What you should do: Please write out only the lines from the line with "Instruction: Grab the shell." to the line with "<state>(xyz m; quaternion", inclusive, exactly as they stand below, without the pictures.

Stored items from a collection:
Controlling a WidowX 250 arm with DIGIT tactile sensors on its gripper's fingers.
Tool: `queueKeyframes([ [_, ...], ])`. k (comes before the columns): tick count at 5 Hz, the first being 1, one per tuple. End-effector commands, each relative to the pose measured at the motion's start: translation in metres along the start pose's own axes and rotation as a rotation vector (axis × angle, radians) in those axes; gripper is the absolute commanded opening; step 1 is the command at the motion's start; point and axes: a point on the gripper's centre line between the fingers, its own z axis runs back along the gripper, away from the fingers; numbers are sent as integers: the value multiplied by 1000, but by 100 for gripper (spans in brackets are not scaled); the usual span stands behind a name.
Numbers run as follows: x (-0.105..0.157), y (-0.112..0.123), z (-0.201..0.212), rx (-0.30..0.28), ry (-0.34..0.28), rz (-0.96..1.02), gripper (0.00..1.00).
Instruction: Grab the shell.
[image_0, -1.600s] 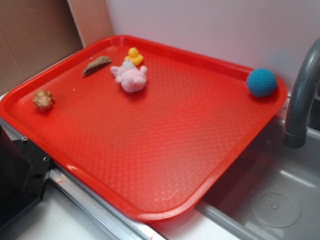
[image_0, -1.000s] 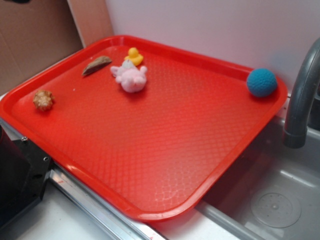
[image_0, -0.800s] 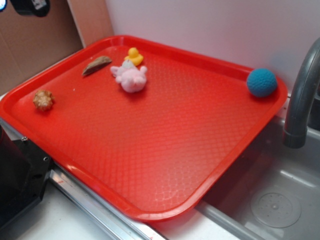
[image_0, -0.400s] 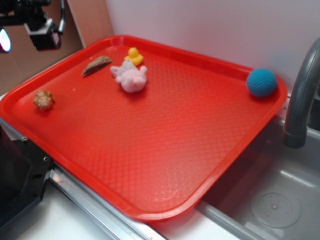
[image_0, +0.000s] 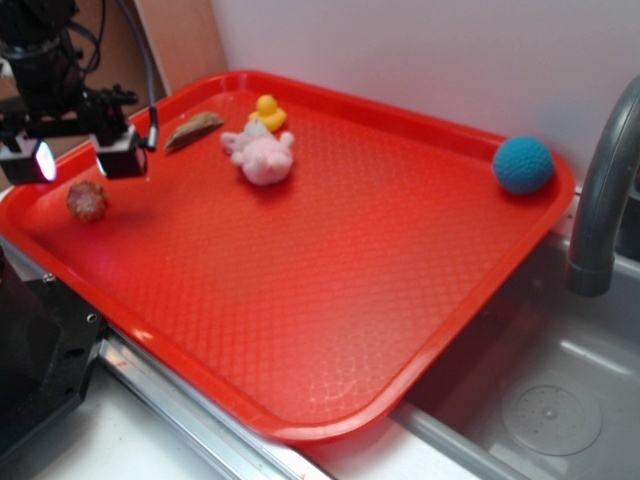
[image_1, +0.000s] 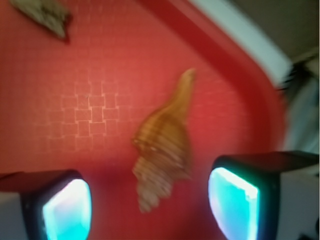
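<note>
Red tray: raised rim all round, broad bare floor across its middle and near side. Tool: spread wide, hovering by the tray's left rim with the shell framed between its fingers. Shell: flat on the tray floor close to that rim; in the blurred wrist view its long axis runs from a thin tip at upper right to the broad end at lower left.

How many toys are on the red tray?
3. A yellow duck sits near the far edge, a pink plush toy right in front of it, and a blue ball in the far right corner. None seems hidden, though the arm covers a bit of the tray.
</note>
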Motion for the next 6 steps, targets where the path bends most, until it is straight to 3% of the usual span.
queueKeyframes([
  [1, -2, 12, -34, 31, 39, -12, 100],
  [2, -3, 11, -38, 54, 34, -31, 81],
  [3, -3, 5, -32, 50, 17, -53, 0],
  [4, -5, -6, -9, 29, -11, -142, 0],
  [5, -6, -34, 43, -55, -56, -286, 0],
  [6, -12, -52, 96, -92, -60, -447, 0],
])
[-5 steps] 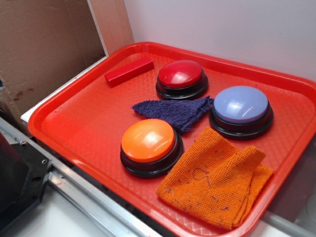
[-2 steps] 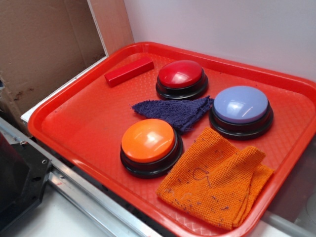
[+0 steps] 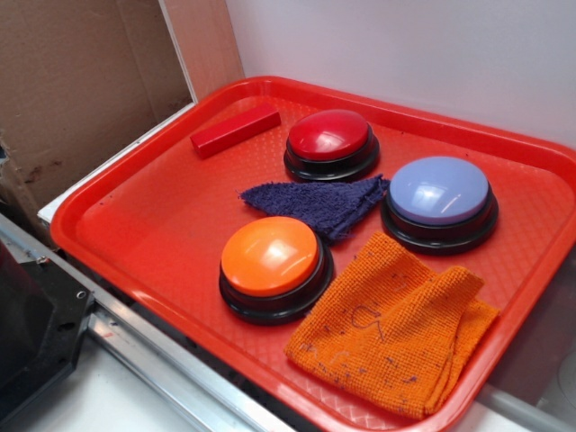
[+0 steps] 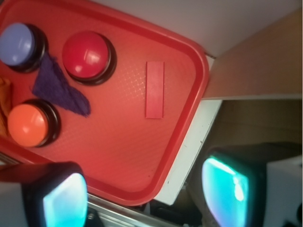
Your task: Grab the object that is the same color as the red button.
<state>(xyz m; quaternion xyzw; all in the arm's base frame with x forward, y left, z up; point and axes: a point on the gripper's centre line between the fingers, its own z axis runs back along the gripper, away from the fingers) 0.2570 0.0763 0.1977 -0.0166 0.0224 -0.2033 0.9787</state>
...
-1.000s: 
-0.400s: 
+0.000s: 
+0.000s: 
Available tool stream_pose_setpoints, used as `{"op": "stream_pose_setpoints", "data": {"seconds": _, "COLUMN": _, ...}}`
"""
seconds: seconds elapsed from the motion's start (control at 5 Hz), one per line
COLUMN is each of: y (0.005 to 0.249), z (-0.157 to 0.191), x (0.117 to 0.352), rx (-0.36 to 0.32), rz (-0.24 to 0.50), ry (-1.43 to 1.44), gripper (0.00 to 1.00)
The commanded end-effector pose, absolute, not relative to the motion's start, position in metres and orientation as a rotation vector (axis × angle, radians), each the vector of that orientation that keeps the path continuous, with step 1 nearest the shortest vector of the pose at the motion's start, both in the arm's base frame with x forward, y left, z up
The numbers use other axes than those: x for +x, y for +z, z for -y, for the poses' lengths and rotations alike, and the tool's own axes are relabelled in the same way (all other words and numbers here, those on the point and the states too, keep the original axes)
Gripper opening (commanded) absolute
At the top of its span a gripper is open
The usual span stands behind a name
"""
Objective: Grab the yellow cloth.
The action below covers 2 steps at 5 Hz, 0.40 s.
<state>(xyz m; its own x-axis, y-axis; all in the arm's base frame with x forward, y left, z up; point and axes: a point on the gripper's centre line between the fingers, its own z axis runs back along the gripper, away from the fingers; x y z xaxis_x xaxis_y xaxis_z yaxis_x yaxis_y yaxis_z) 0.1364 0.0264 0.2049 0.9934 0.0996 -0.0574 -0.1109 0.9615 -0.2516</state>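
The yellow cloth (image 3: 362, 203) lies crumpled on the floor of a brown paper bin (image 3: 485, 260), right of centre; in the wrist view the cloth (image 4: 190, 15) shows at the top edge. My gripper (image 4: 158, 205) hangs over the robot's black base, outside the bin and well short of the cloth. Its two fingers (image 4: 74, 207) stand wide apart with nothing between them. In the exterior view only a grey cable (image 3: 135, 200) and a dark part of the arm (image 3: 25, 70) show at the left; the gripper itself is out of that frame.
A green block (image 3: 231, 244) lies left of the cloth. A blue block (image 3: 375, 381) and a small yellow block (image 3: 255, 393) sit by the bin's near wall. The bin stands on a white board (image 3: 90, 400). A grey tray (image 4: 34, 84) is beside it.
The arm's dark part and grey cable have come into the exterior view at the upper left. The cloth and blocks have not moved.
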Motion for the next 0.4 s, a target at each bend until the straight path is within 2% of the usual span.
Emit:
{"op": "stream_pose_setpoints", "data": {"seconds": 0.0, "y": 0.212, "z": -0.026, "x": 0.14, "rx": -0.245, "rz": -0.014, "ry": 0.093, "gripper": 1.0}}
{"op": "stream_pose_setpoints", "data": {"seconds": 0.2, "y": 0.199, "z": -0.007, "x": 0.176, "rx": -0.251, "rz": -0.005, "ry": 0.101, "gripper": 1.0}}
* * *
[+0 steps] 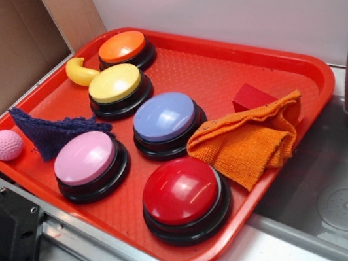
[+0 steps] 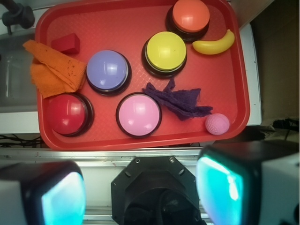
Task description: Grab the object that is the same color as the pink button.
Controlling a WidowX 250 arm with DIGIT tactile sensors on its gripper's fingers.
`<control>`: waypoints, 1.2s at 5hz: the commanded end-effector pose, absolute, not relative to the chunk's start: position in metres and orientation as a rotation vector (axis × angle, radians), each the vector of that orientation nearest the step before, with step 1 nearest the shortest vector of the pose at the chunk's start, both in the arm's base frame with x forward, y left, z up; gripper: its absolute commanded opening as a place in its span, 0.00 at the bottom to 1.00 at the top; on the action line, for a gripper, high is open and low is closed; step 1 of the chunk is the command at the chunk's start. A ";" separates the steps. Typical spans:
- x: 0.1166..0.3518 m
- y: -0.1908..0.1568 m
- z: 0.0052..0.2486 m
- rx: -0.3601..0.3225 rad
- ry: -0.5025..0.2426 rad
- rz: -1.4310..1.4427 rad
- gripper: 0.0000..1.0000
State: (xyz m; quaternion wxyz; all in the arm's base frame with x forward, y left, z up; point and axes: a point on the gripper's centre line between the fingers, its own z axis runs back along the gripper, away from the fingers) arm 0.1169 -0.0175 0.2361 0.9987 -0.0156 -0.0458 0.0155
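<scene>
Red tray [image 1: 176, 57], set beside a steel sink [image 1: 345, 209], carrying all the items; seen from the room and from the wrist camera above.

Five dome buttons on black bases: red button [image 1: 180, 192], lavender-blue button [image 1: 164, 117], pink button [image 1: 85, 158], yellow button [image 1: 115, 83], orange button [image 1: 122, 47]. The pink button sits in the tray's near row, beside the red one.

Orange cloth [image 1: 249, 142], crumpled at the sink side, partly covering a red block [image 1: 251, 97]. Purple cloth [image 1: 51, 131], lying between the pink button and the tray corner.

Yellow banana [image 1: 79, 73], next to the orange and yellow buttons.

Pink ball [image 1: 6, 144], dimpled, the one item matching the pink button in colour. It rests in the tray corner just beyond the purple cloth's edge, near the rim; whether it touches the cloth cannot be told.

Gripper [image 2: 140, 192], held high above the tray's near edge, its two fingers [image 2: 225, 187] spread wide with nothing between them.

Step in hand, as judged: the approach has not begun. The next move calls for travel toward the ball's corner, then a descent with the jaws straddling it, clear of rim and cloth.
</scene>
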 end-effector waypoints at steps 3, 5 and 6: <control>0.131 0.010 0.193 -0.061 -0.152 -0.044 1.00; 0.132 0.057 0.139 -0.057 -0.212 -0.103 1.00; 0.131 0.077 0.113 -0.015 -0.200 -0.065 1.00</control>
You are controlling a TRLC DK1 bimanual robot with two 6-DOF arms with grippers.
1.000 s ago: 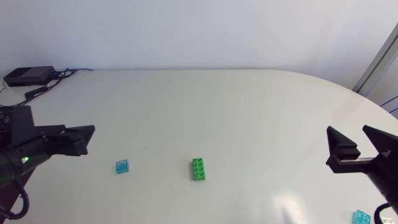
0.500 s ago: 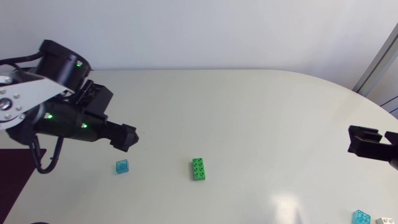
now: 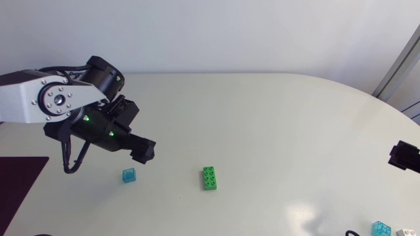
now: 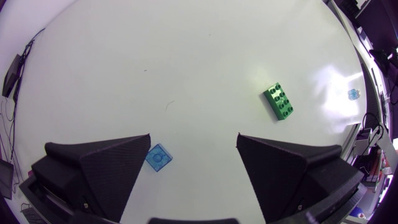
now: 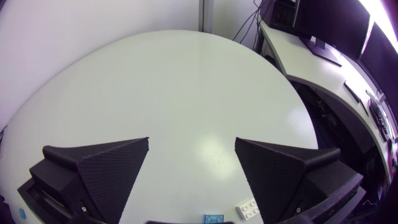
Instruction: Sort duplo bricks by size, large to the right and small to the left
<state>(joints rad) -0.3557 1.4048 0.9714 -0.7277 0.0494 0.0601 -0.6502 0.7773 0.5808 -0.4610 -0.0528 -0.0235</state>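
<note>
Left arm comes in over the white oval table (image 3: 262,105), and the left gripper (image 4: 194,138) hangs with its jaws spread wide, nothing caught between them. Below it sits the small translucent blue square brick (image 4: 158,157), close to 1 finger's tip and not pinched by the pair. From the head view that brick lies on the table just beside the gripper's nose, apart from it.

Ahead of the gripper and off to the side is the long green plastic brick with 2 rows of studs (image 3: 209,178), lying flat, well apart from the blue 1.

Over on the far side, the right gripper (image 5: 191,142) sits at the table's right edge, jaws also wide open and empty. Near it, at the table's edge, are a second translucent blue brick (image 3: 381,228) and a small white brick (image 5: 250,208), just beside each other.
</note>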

Solution for this problem:
Instruction: Grab the shell.
[image_0, -1.600s] 
[image_0, -1.000s] 
[image_0, -0.800s] 
[image_0, -0.400s] 
[image_0, +0.000s] 
[image_1, +0.000s] 
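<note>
Red tray: raised rim all round, broad bare floor across its middle and near side. Tool: spread wide, hovering by the tray's left rim with the shell framed between its fingers. Shell: flat on the tray floor close to that rim; in the blurred wrist view its long axis runs from a thin tip at upper right to the broad end at lower left.

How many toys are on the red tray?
3. A yellow duck sits near the far edge, a pink plush toy right in front of it, and a blue ball in the far right corner. None seems hidden, though the arm covers a bit of the tray.
</note>
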Motion for the next 6 steps, targets where the path bends most, until it is straight to 3% of the usual span.
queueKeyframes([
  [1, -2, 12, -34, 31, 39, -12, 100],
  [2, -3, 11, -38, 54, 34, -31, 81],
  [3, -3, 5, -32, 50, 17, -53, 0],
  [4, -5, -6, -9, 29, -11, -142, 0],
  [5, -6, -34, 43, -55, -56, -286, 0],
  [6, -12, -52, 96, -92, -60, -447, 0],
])
[-5 steps] 
[-2 steps] 
[+0 steps] 
[+0 steps] 
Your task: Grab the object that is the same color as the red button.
<state>(xyz m; quaternion xyzw; all in the arm's base frame with x forward, y left, z up; point and axes: a point on the gripper's centre line between the fingers, its own z axis runs back along the gripper, away from the fingers) 0.2570 0.0763 0.1977 -0.0166 0.0224 -0.2033 0.9787</state>

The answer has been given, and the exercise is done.